Before the slowdown, the Fed is likely to announce a framework and communicate plans to do the market. The central bank’s ability to choose the right moment to slow and stop is paramount—this week’s conference can provide more helpful guesses.
Why does the Fed need to get it right?
The last time balance sheet reduction took place was between October 2017 and August 2019—and it ended up gumming up the financial machinery. Cash got sucked out of banks after a swath of corporates rushed to make their quarterly tax payments before the deadline on Sept. 16, 2019. That same day, the Treasury Department was also scheduled to settle debt—or in other words, turn another chunk of cash into securities. The result? Aggregate bank reserves in September 2019 dropped to a multiyear low, falling under $1.4 trillion, or 7% of gross domestic product. The cost of borrowing for institutions reached a record high. The Fed stepped in to add more liquidity. That result suggested that the Fed may have removed more cash than was needed.

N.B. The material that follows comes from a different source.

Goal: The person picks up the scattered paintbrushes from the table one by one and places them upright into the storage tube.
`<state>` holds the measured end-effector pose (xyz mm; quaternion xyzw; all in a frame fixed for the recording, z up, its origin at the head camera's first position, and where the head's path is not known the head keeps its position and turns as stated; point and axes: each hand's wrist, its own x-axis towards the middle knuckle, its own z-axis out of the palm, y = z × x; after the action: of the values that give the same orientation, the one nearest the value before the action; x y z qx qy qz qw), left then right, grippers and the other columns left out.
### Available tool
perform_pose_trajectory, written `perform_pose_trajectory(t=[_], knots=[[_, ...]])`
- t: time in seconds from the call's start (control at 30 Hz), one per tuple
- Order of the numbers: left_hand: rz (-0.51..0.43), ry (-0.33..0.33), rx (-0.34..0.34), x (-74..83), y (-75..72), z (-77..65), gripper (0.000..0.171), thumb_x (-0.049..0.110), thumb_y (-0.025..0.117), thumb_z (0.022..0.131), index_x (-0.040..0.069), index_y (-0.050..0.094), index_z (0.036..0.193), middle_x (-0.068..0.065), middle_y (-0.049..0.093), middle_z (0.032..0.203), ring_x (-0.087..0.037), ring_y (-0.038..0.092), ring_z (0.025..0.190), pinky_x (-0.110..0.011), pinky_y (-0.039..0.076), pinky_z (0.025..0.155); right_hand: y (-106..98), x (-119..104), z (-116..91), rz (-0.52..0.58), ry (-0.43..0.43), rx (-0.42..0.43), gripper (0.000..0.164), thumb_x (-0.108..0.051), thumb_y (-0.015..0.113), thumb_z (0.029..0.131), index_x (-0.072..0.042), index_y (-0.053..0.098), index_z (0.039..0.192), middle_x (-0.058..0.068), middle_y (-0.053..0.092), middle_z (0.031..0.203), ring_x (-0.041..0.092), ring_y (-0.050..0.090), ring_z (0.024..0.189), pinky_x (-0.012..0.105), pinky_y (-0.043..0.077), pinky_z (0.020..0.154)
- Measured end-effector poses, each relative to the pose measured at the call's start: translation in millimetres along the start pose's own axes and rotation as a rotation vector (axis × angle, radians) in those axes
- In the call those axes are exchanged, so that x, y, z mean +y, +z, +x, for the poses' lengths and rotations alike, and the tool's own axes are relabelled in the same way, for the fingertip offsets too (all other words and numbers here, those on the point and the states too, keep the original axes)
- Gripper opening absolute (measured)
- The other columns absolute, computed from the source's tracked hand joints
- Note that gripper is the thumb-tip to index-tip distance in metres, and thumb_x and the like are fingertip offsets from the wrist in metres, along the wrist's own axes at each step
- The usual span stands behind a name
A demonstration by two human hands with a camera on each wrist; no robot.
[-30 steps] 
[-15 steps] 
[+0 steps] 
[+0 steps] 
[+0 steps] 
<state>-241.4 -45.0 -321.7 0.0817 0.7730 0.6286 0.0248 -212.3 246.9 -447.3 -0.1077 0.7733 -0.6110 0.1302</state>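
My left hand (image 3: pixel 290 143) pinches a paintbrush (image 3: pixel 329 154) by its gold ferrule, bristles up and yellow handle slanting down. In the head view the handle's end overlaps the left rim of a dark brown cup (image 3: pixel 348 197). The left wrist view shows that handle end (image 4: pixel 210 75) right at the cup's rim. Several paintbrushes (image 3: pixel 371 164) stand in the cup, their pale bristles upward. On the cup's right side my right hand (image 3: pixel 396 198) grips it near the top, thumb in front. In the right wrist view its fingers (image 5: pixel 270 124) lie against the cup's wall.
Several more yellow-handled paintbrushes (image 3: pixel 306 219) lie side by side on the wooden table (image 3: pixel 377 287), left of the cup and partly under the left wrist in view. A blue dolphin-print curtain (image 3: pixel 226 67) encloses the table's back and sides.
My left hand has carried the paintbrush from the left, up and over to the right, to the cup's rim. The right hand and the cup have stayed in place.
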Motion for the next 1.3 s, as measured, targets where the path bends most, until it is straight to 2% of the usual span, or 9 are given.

“Let’s be clear the 2019 repo blowup was the making of the Feds because they had withdrawn a lot of excess liquidity from the system, not knowing exactly where the natural stopping point would be,” said Mark Cabana, head of U.S. Rates Strategy at BofA Securities.
Is the Fed paying attention?
It is. Powell referenced the 2019 debacle on June 21, 2023, in a testimony before Congress: Suddenly reserves were scarce, and “we didn’t see it coming,” he said. But the Fed now aims for a balance sheet “where we have ample reserves, plus a buffer,” he added.
The decision on QT this time around appears hinged on the so-called overnight reverse repo facility (RRP), a place where money-market funds and others park excess cash to earn short-term interest from the Fed—a good gauge of excess liquidity in the U.S. Presently at $571 billion, it is down sharply from its peak of $2.6 trillion about a year ago.
Wall Street strategists and economists say institutions are exiting RRP due to more attractive rates being offered on Treasury bills; a short-term 4-week government debt recently offered 5.390% in annualized investment rate, while RRP offered 5.30%.
But “once the RRP facility is drained, then you move into the [bank] reserve world. And then the concern is exactly the 2019 issue,” said Citi’s economist Robert Sockin.
Will the Fed get it right?
The short but sharp disruption to funding markets in 2019 offers an important consideration for the Fed: There is no easy way to draw a line at the bank reserve level that can cause stress in financial markets.
“There’s a lot of uncertainty about where that level of reserves that [the Fed] refers to as ample is,” said
Deutsche Bank’s
U.S. head of rates research, Matthew Raskin. “Nobody really knows where it is.”
It’s just one more monetary policy uncertainty investors will have to deal with.